Exercise description –
I'd like every line from the material below that has "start" in it.

Dataset excerpts –

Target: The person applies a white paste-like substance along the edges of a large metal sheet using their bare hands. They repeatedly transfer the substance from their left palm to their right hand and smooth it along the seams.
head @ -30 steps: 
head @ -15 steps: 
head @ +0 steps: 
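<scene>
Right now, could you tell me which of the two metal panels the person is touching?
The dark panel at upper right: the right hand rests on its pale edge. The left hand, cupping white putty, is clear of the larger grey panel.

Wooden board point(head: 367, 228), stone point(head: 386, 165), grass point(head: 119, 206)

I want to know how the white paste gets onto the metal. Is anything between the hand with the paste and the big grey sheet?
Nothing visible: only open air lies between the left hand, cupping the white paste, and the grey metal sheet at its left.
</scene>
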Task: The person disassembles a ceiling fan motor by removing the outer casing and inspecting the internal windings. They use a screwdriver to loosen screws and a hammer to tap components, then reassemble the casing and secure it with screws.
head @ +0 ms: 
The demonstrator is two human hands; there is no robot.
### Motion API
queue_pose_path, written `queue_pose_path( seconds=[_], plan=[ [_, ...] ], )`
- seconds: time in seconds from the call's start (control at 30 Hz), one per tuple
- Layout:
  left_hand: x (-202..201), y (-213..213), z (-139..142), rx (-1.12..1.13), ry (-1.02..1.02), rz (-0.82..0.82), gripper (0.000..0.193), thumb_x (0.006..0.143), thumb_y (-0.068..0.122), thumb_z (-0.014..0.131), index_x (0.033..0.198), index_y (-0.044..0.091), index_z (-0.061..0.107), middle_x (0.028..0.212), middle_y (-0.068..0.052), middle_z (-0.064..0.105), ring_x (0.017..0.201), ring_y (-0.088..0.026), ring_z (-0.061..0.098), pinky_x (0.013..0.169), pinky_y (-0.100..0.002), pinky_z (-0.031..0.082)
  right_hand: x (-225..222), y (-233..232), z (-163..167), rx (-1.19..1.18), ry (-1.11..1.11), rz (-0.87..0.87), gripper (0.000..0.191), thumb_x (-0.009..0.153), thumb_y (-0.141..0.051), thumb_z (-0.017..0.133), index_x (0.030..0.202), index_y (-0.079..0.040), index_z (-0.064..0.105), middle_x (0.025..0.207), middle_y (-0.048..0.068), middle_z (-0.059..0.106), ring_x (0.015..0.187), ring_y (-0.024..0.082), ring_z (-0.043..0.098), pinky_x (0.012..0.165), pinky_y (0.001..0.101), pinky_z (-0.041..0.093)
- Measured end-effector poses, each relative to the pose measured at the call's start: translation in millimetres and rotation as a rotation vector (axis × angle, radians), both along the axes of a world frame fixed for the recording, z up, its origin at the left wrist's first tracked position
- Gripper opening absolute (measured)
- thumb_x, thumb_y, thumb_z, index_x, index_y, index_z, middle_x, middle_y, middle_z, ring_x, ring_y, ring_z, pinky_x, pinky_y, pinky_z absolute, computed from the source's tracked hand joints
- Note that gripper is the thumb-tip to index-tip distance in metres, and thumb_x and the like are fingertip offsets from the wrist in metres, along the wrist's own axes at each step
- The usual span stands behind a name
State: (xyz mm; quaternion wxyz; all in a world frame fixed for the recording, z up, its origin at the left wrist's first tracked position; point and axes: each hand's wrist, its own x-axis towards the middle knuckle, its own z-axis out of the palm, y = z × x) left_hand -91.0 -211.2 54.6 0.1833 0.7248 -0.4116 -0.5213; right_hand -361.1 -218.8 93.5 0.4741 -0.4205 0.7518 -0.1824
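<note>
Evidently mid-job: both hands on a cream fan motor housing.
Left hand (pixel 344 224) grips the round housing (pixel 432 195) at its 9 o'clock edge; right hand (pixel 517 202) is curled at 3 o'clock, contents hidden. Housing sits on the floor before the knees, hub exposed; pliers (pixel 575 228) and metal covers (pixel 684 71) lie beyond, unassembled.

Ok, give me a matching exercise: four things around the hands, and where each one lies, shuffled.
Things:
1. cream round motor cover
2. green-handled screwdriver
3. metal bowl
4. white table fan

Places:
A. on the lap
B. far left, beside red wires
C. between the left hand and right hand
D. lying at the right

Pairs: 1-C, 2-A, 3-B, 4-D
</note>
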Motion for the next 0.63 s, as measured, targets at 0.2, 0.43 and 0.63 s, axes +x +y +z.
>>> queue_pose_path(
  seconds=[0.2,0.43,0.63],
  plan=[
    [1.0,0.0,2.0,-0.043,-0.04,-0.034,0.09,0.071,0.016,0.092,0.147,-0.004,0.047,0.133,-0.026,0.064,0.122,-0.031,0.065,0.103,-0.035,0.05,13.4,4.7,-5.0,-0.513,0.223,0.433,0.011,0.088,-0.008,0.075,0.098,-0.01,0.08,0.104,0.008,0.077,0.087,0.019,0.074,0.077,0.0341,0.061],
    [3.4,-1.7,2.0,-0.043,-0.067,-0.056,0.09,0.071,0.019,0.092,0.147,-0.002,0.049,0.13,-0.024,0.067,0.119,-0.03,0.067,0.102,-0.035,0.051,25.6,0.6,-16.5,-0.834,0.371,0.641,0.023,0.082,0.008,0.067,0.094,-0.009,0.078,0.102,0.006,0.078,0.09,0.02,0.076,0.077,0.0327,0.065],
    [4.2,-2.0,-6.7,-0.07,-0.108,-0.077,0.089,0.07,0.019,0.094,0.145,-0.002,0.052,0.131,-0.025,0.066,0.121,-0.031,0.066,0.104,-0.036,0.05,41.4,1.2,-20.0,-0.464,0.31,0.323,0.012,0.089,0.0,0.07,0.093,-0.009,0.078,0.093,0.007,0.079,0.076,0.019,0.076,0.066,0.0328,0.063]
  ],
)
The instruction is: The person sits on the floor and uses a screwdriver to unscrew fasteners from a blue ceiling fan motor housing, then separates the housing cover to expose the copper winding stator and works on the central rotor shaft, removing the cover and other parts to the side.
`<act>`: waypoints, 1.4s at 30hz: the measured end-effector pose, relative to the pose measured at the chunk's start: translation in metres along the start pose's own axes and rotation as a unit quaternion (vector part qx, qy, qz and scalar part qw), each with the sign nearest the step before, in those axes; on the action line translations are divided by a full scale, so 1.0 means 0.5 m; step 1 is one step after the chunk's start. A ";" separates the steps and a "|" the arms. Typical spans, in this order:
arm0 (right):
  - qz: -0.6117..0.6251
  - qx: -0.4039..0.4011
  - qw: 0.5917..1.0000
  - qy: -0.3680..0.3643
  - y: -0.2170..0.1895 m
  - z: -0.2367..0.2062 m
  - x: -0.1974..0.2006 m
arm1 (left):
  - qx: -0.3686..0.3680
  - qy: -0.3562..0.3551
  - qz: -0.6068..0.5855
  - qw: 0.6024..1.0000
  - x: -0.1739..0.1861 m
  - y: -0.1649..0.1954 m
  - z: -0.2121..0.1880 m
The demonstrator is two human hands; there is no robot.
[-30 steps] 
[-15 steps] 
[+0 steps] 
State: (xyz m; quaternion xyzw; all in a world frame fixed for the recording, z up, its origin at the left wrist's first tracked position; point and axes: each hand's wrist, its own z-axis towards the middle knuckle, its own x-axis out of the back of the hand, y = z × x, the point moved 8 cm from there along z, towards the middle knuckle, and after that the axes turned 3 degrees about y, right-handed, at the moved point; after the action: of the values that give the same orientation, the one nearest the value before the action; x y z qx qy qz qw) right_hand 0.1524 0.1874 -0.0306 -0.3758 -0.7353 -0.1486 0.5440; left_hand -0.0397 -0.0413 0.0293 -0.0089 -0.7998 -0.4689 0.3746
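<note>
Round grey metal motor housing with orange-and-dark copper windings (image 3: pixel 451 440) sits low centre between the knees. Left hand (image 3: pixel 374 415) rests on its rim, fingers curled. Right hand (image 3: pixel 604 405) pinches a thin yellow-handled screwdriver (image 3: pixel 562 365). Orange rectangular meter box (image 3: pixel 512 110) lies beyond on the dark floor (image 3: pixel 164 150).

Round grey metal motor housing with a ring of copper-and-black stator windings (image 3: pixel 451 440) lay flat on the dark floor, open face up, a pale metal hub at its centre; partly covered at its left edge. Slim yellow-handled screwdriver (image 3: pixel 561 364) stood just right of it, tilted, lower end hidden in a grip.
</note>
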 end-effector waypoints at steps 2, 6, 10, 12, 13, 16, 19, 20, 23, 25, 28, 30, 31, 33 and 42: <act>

Answer below –
- seconds: time in seconds from the call's start (control at 30 Hz), one per tuple
- Measured end-effector poses, each relative to the pose measured at the call's start: translation in millimetres and rotation as a rotation vector (axis × angle, radians), both along the axes of a world frame fixed for the recording, z up, its origin at the left wrist's first tracked position
`<act>`: waypoints, 1.4s at 30hz: the measured end-effector pose, relative to the pose measured at the chunk's start: translation in metres along the start pose's own axes and rotation as a unit quaternion (vector part qx, qy, qz and scalar part qw), each with the sign nearest the step before, in those axes; on the action line translations are divided by a full scale, so 1.0 means 0.5 m; step 1 is one step after the chunk's start. A ";" separates the steps and a "|" the arms. Typical spans, in this order:

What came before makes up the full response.